Le CRHI ouvre un appel à communications pour le colloque international "Enjeux philosophiques du droit coutumier" qui se tiendra du 14 au 16 mai 2018 à l'Université de Nice.
Ce colloque entend rassembler un large éventail de contributions, toutes centrées autour des questions proprement philosophiques que le droit coutumier pose. Loin de considérer l’expression de « droit coutumier » comme une évidence, il s’agira de relever et, autant que possible, de résoudre les tensions que crée la juxtaposition de deux formes de régulation du social aussi proches que lointaines : le droit et la coutume.
Ontologie du droit coutumier
L’expression même de droit coutumier nous impose, avant toute réflexion, la remarque préliminaire suivante : parler d’un droit coutumier implique immédiatement de distinguer un genre (le droit), d’une espèce (le droit dit coutumier). Le droit coutumier apparaît donc comme une forme spécifique du droit et partage en cela les traits génériques propre à l’ensemble des catégories du juridique.
Néanmoins, qualifier un droit de coutumier, ce n’est pas comme parler du droit des contrats, ou du droit pénal. Il ne s’agit pas de l’une des sous-espèces du droit, et il peut lui-même accéder au titre de genre. On remarquera aussi que l’expression de « droit coutumier » semble isoler une source particulière du droit parmi les quatre sources « traditionnelles », que sont la législation, la doctrine et la jurisprudence. En effet, il semblerait étrange de parler de « droit législatif », de « droit doctrinal » et même de « droit jurisprudentiel ».
Il s’agit alors d’interroger l’ambiguïté qui se cache derrière ce qualificatif de « coutumier » : a-t-il pour fonction de désigner une manifestation parmi d’autres du juridique, ou bien désigne-t-il une forme à part du juridique, qui possèderait ses propres caractéristiques et qui ne serait pas totalement réductible au droit ?
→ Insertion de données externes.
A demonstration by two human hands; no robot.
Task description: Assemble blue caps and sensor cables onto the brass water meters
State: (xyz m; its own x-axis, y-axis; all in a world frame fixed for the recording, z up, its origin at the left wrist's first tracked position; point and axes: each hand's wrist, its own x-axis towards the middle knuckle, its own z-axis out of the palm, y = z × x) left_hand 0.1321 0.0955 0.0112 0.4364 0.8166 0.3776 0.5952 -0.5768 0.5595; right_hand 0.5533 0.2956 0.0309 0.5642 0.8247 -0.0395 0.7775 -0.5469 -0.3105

Principes du droit coutumier
La réponse à ces questions dépend très certainement d’une exploration aussi empirique que théorique du mode de fonctionnement spécifique au droit coutumier. Savoir s’il n’est qu’une forme parmi d’autres du juridique ou s’il s’en distingue suffisamment pour être son propre genre impose de déterminer les principes de ce droit coutumier. Si ce droit est dit coutumier, c’est évidemment parce que la coutume y occupe une place privilégiée en tant que source du droit. Comprendre la différence spécifique du droit coutumier, c’est donc s’efforcer de comprendre comment la place de la coutume conditionne la nature même de ce droit.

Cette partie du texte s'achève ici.